You shape and sand your foam, apply your body filler, let it harden, and sand and paint the filler just like you would on a car body. This opens a LOT of possibilities for making large-scale props that are inexpensive, lightweight, and durable. Looks like my dream of having a mounted Headless Horseman might just come true since I'm pretty sure I can make an awesome horse that can also be taken apart and easily maneuvered. I can just apply the filler, etch in hair lines, and have an excellent surface on a horse with PVC pipe for a skeleton and foam for muscle.
Body filler, as in Bondo? Wow, brilliant idea for prop use...would be a thinner application & lighter weight than monster mud, yes?.....and that finished car is pretty bad @ss too. Can't wait to see how your horse turns out-a lot of people on here would be VERY interested in that build~hope you take lots of pics for the tut
What's really cool is for people don't like using filler because they're worried about not mixing the filler and hardener correctly, Bondo makes filler that is pre-mixed and cures in sunlight.
I was thinking about breaking down and getting a fiberglass horse sculpture, but they weight a ton and can't be taken apart for storage. This should work much better. And with the multitude of surface types I can make, I can sculpt a rearing horse with the Horseman's body from the waist down molded as part of the horse body. That would let me make the rear legs and tail and butt as the lower half, the front two thirds of the horse's body and lower half of the horseman as the upper half, then the upper half of the horseman would be the third section.
If anyone tries this on a prop, PLEASE come back and report your experiences.

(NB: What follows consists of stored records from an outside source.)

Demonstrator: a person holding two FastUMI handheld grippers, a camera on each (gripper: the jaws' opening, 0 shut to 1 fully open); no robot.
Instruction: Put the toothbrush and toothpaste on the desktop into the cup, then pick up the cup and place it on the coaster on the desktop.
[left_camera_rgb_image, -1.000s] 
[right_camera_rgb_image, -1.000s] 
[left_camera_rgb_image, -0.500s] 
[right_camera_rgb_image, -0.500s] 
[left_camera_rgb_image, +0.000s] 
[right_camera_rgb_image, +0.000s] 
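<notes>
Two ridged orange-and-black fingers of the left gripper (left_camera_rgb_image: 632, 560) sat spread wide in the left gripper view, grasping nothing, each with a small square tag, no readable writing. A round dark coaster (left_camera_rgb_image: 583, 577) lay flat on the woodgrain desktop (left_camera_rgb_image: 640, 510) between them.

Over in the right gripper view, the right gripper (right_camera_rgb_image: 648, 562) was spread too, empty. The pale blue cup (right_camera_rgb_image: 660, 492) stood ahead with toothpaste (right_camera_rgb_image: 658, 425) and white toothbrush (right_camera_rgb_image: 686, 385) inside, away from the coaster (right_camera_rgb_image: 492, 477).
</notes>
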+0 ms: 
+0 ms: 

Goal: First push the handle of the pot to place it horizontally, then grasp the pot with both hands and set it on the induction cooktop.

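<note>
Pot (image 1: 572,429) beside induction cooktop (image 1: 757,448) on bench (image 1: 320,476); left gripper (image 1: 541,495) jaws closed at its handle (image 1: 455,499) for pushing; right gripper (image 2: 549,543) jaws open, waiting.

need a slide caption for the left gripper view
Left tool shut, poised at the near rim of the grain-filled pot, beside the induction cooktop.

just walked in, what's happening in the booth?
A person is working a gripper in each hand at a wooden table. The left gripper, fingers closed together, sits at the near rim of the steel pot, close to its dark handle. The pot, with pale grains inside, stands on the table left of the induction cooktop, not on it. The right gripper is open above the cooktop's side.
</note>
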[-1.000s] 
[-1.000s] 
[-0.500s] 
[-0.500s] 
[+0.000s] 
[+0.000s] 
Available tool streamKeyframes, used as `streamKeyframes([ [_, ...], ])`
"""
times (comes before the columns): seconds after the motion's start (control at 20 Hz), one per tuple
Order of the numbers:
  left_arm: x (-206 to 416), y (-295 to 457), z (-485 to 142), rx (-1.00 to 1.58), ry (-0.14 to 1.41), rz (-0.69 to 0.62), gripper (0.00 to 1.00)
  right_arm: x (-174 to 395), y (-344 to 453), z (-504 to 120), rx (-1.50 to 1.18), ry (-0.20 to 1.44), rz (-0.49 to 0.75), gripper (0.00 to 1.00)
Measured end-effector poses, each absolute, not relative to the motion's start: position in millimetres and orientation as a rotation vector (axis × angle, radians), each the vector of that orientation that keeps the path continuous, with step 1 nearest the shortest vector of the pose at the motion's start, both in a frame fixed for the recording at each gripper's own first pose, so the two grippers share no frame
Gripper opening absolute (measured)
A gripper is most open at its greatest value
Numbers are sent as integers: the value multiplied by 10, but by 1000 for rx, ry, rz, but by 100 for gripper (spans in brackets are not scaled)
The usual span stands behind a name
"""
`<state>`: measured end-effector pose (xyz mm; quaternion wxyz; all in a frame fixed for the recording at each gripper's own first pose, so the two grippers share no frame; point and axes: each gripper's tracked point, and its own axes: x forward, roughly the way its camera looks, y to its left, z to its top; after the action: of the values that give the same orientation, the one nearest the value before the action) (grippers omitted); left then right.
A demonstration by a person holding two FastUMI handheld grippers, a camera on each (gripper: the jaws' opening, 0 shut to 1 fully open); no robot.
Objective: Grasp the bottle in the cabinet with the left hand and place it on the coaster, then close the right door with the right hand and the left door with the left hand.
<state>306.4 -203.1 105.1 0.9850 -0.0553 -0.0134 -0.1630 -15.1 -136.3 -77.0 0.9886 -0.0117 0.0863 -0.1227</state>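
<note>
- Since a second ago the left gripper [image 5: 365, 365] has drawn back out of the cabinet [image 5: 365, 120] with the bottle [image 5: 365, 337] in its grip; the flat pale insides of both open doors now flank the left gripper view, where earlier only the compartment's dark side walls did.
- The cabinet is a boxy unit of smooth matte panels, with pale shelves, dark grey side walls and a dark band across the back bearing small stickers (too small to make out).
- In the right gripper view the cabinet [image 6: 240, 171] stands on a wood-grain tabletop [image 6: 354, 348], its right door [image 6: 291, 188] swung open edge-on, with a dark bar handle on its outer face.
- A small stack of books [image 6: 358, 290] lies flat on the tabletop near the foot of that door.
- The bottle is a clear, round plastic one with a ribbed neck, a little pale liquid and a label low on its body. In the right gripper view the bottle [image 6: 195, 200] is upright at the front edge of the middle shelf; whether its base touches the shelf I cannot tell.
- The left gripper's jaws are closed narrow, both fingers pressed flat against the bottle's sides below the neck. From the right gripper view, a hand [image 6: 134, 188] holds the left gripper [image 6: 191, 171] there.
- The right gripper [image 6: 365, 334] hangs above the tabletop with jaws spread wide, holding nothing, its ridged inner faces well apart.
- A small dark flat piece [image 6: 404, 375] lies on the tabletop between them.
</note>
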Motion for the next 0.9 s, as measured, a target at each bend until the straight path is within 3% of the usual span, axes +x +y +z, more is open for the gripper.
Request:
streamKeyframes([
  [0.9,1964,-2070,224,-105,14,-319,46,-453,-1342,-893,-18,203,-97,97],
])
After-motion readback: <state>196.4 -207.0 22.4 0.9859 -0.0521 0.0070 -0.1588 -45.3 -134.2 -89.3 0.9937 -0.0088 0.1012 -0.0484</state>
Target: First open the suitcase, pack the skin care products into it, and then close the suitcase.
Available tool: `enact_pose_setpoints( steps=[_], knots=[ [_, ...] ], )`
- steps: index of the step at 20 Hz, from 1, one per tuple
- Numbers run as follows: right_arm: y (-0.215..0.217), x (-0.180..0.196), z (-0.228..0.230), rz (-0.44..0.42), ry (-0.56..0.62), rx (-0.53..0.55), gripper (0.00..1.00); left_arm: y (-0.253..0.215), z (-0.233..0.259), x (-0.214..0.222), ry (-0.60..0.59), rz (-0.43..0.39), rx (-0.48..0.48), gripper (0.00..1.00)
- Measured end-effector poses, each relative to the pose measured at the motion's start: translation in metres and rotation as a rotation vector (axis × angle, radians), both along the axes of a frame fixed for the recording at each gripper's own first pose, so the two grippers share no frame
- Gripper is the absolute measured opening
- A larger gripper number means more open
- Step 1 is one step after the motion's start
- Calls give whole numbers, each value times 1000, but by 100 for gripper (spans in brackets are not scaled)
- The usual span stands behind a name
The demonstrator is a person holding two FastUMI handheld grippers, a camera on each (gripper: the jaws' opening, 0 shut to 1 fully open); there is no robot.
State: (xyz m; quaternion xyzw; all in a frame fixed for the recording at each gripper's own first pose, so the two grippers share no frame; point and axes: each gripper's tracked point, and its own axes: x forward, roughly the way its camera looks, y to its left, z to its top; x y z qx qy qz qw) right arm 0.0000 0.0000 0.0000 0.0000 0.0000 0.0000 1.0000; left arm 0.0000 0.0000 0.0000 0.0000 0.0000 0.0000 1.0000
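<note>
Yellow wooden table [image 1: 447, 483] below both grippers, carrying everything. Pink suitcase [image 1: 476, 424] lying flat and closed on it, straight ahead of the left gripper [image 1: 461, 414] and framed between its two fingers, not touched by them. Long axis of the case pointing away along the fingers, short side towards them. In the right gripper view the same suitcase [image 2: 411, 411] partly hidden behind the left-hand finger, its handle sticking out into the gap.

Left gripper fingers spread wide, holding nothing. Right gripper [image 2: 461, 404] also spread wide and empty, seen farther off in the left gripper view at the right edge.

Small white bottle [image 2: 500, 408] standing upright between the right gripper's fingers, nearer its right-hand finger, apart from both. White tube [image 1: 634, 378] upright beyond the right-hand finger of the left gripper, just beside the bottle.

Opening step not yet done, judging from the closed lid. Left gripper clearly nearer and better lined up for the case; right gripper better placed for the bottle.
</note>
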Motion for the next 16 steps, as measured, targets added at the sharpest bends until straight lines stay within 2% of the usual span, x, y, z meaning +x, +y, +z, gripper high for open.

I made a large pumpkin out of Great Stuff last year and I won't tell what I used to finish it (because I'm an idiot... LOL), but it looked so beautiful and smooth until it started cracking. So I have been doing research on the different products you can use to fill and hardcoat the great stuff projects.
On www.hauntedravensgrin.com is a picture or two of my old car. i built a motorcycle wreck into the huge dent on the passenger door with a Skeleton rider. The skull was carved out of insulating foam board then covered with a thin layer of Bondo, it made it weather proof and hard like real bone.
I built up the foam in pieces glued together , all beginning with a piece of sheet metal in the middle with "prongs" bent outward from the sheet metal to help hold it together, the exterior of the piece of sheet metal was where I drilled some holes to be able to bolt it to the next piece of the body.
I was scaring people in broad daylight with this car.